** Work to be completed **
For the listing below, the answer is an exact retyping of the lines from the one with "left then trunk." through the one with "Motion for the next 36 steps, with", both included, without pictures.
*** The data ***
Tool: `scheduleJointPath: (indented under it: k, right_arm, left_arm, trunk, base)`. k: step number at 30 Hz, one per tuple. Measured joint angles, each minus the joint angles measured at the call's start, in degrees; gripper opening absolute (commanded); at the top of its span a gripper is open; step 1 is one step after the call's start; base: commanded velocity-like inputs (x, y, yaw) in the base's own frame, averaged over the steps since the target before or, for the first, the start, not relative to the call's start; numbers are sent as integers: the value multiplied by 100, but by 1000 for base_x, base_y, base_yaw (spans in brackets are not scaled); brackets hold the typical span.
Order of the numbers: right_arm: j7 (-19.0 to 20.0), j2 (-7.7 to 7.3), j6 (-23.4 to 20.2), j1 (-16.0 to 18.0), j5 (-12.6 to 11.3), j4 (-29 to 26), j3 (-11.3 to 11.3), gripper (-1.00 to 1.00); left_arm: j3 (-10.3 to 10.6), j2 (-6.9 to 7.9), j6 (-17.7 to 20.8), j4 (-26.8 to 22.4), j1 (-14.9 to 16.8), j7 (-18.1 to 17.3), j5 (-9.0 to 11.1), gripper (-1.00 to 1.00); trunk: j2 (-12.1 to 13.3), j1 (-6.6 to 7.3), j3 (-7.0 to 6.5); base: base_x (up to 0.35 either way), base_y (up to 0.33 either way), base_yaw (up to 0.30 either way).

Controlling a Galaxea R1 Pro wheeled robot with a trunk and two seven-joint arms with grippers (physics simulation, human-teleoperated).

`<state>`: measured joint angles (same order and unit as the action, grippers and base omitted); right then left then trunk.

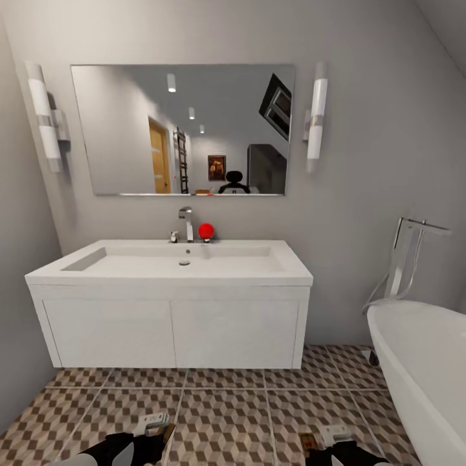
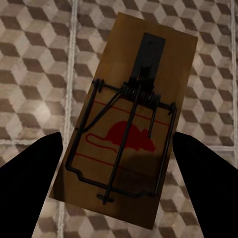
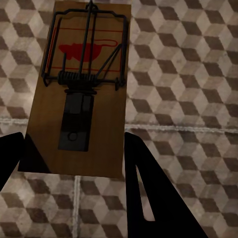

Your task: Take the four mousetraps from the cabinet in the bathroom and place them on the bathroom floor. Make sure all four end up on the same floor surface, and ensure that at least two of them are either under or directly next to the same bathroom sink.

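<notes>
Cube-patterned bathroom floor (image 1: 220, 414) lies beneath both hands, each seemingly holding a mousetrap.

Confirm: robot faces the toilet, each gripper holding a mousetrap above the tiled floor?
Not the toilet. The head view shows it facing the white sink under the mirror. The rest holds: left gripper and right gripper each hold a mousetrap above the tiled floor.

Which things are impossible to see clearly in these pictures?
- Head view: both arms, left hand and right hand, cut by the bottom edge.
- Head view: bathtub cut by the right edge.
- Left wrist view: mousetrap hides the bathroom floor behind it; whether the fingers touch it is unclear.
</notes>
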<state>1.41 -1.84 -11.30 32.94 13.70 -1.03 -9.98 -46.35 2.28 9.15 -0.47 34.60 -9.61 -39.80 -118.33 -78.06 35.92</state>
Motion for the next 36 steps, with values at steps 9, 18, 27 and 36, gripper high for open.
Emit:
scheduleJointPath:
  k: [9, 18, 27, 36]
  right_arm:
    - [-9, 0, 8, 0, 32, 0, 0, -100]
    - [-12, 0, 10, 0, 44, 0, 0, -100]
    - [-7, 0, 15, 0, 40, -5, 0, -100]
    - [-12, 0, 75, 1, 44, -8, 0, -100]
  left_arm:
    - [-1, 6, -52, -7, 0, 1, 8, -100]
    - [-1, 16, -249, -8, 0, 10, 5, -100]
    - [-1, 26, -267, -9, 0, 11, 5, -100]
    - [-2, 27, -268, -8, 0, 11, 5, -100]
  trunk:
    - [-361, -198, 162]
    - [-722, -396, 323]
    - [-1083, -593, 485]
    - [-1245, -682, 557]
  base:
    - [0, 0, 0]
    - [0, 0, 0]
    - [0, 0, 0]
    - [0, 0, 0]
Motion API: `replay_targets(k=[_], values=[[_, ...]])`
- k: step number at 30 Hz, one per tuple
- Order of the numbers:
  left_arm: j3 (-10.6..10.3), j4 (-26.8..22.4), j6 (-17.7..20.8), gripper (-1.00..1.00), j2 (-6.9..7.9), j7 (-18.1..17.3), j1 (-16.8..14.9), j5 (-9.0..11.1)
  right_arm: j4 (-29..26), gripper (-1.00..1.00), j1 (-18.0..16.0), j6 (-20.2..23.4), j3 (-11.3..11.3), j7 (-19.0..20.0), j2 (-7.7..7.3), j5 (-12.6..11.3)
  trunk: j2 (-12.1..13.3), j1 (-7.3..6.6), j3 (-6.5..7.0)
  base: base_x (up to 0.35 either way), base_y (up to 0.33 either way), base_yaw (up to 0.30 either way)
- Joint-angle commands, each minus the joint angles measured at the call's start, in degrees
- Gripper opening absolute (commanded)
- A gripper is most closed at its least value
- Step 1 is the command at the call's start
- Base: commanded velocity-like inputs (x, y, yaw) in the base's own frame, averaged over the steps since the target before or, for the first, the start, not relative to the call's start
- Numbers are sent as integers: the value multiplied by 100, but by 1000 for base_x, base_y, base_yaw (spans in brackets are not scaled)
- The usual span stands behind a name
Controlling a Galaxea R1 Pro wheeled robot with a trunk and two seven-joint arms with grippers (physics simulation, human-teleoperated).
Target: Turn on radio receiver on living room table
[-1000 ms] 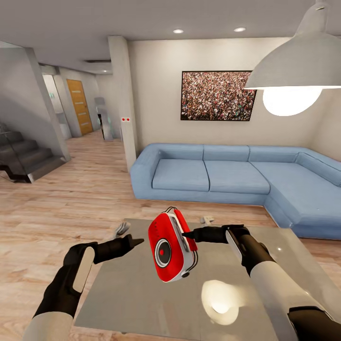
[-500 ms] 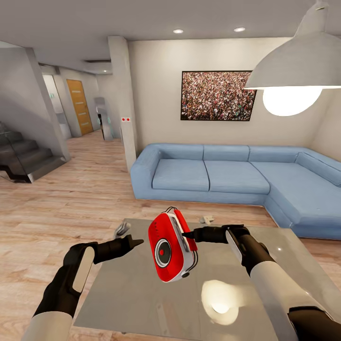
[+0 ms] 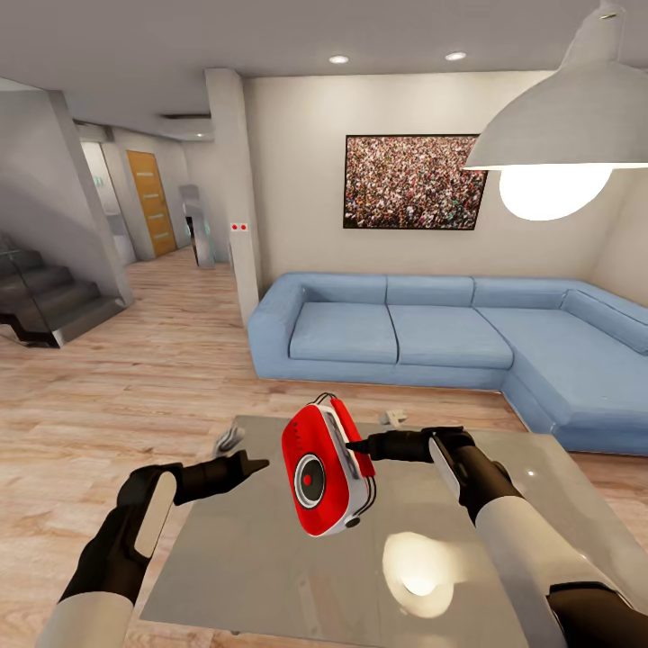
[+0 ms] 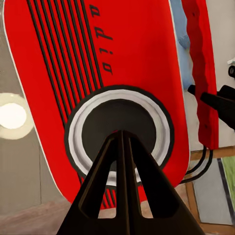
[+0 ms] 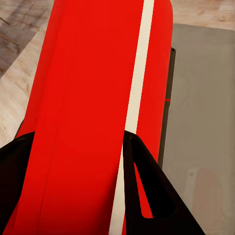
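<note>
I am holding my right end effector (image 3: 358, 444) clamped across the radio receiver (image 3: 326, 469), lifted tilted above the counter (image 3: 270, 576) in the living room. My left end effector (image 3: 256, 464), fingers pressed together, is pointing at the round dial (image 4: 119, 135); I judge a straight, gentle push at its centre best.

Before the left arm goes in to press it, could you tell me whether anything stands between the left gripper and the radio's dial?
Nothing visible does. The left gripper, fingers closed together, points at the dial on the radio receiver, with open air between. The right gripper grips the radio's side, off that path.
</note>
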Motion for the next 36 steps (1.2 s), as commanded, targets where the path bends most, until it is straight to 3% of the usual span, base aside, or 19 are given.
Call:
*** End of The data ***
** Solution for this exercise **
`<state>`: measured joint angles (same order and unit as the action, grippers and base omitted); right then left then trunk.


Your task: Take the four mousetraps from the cabinet in the bathroom and place them on the bathroom floor. Make sure all four end up on the same floor surface, and ensure that at least two of them are either under or directly next to the same bathroom sink.

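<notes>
Cube-patterned bathroom floor (image 1: 220, 414) lies beneath both hands, each seemingly holding a mousetrap.

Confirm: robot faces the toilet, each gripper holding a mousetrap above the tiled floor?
Not the toilet. The head view shows it facing the white sink under the mirror. The rest holds: left gripper and right gripper each hold a mousetrap above the tiled floor.

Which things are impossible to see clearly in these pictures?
- Head view: both arms, left hand and right hand, cut by the bottom edge.
- Head view: bathtub cut by the right edge.
- Left wrist view: mousetrap hides the bathroom floor behind it; whether the fingers touch it is unclear.
</notes>
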<state>1.41 -1.84 -11.30 32.94 13.70 -1.03 -9.98 -46.35 2.28 9.15 -0.47 34.60 -9.61 -39.80 -118.33 -78.06 35.92</state>
Motion for the next 36 steps, with values at steps 9, 18, 27 and 36, gripper high for open.

The required output is now complete.